The first thing to understand is greenhouse gases and the greenhouse effect:

-The earth’s atmosphere naturally has gases in it that we call greenhouse gases (CO2, H2O vapor, Methane, nitrous oxide, fluorinated gases, CFCs)

- These gases absorb infrared energy that is reradiated from the earth keeping it at a livable temperature. We call this the the greenhouse effect.

The greenhouse effect is a good thing - without it earth would not be habitable. All water would be frozen -life would not be sustained.


The second concept to understand is the carbon cycle:

- All life on earth is carbon based on a molecular level.

- Hundreds of millions of years ago plants and aquatic organisms died (containing a lot of carbon with them) they did not decompose, but rather as conditions around then changed, they chemically changed keeping the energy that was within them and the carbon trapped. These are fossil fuels - coal, natural gas and petroleum.

- The earth has a natural balance for carbon - there are fast and slow parts. Carbon sinks like the atmosphere, ocean and rocks store carbon for hundreds of thousands - thousands of years before being released in different ways. Living things rapidly exchange carbon.

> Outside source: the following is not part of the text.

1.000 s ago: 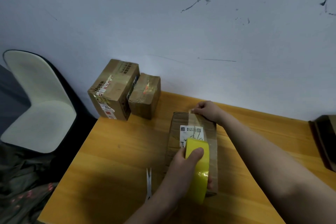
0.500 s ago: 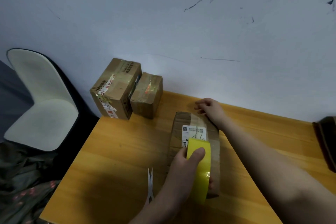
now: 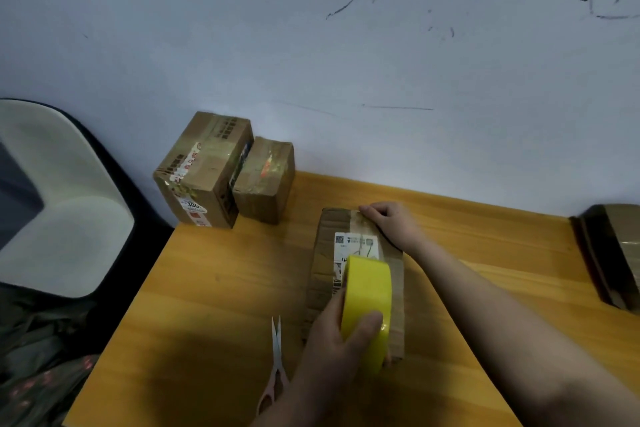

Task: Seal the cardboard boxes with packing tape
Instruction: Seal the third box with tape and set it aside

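Since a second ago the roll of yellow tape (image 3: pixel 367 308) has slid a little nearer along the flat cardboard box (image 3: pixel 323 274), and the right hand (image 3: pixel 391 224) has shifted to the box's far right corner. The box lies flat on the wooden desk (image 3: pixel 214 305), its white shipping label (image 3: pixel 353 243) facing up just beyond the roll. A strip of clear tape (image 3: pixel 363 222) runs from the roll over the label to the far edge.

The left hand (image 3: pixel 334 343) grips the roll on edge atop the box, thumb curled over its yellow face, the other fingers hidden behind it. The right hand's fingers (image 3: pixel 372 211) are bent and press down on the tape end at the far edge; whether they pinch it I cannot tell.

Just left of the box, touching the desk beside the left wrist, lie scissors (image 3: pixel 275 357), blades pointing away. Farther left and beyond the box, two taped boxes (image 3: pixel 225 170) stand side by side against the scuffed wall (image 3: pixel 346 62). Right of the box, at the desk's edge, sits another box (image 3: pixel 613 253), partly cut off. Left of the desk is a pale chair (image 3: pixel 59 204).
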`<state>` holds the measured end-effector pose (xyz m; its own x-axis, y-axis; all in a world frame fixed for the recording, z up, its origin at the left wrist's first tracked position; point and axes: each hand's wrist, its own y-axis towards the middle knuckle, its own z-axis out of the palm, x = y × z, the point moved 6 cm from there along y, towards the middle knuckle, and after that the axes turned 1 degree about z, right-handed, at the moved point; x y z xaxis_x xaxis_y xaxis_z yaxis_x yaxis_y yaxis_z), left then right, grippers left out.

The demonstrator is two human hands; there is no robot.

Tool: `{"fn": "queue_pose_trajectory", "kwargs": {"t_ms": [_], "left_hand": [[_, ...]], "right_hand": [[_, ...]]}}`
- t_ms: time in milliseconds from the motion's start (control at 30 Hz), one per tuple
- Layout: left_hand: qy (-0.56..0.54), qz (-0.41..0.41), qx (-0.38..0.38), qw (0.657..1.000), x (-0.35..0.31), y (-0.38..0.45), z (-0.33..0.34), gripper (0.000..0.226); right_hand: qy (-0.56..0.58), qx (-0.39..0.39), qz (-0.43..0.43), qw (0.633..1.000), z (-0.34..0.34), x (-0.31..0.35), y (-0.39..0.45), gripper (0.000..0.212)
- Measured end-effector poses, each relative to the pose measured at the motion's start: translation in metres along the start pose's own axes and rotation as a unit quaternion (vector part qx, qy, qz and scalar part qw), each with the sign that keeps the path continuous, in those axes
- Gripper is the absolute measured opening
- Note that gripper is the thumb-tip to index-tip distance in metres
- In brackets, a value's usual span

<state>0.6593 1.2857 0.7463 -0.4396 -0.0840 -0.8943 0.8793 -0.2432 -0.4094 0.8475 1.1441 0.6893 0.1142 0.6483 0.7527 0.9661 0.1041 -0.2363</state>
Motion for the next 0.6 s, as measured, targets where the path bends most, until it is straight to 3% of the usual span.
{"fn": "queue_pose_trajectory", "kwargs": {"t_ms": [367,500,600], "left_hand": [[-0.048,-0.038,-0.028,0.998,-0.014,-0.011,0.004,0.024],[-0.043,-0.044,-0.022,0.998,-0.017,-0.012,0.007,0.021],[-0.034,-0.047,-0.016,0.998,-0.017,-0.011,0.006,0.021]], "right_hand": [[-0.047,-0.022,0.013,0.999,0.003,0.000,-0.003,0.033],[-0.171,-0.149,-0.139,0.964,0.000,0.015,-0.021,0.033],[-0.170,-0.096,-0.251,0.948,0.001,0.021,-0.045,0.052]]}}
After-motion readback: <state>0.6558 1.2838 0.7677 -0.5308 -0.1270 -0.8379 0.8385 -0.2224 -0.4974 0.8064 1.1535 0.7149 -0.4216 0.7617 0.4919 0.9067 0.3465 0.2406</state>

Connecting to Recent Activity in Humans

During the industrial revolution, humans discovered fossil fuels as an energy source. We release the energy that was trapped inside the once living organisms by burning them.


Burning them also releases the carbon inside as carbon dioxide, a greenhouse gas.


The Industrial revolution was the start of human-caused climate change.


Evidence in ice cores, rocks, and fossils have shown that the current amount of CO2 in our atmosphere has surpassed any natural fluctuation that happened within the past 800,000 years.


The climate has changed in the past going through natural cooling and warming periods from other natural factors, but never before do we have evidence that it has happened so rapidly.


As the populations has continued to grow, our reliance on energy grows with it. (200 years ago there were less than 1 billion people on earth, and between 1900-2000 the population grew from 1.5 to 6.1 billion. Today there are 7.6 billion people on earth) those are crazy numbers when you think about it - there is my one subjective slip.

Conclusion

Carbon dioxide (CO2) is often what you hear most about because of human emissions, but it is not the only greenhouse gas that is of concern. Agriculture and fossil fuels emit a lot of methane, which has a shorter lifespan than CO2, but traps 25x more heat.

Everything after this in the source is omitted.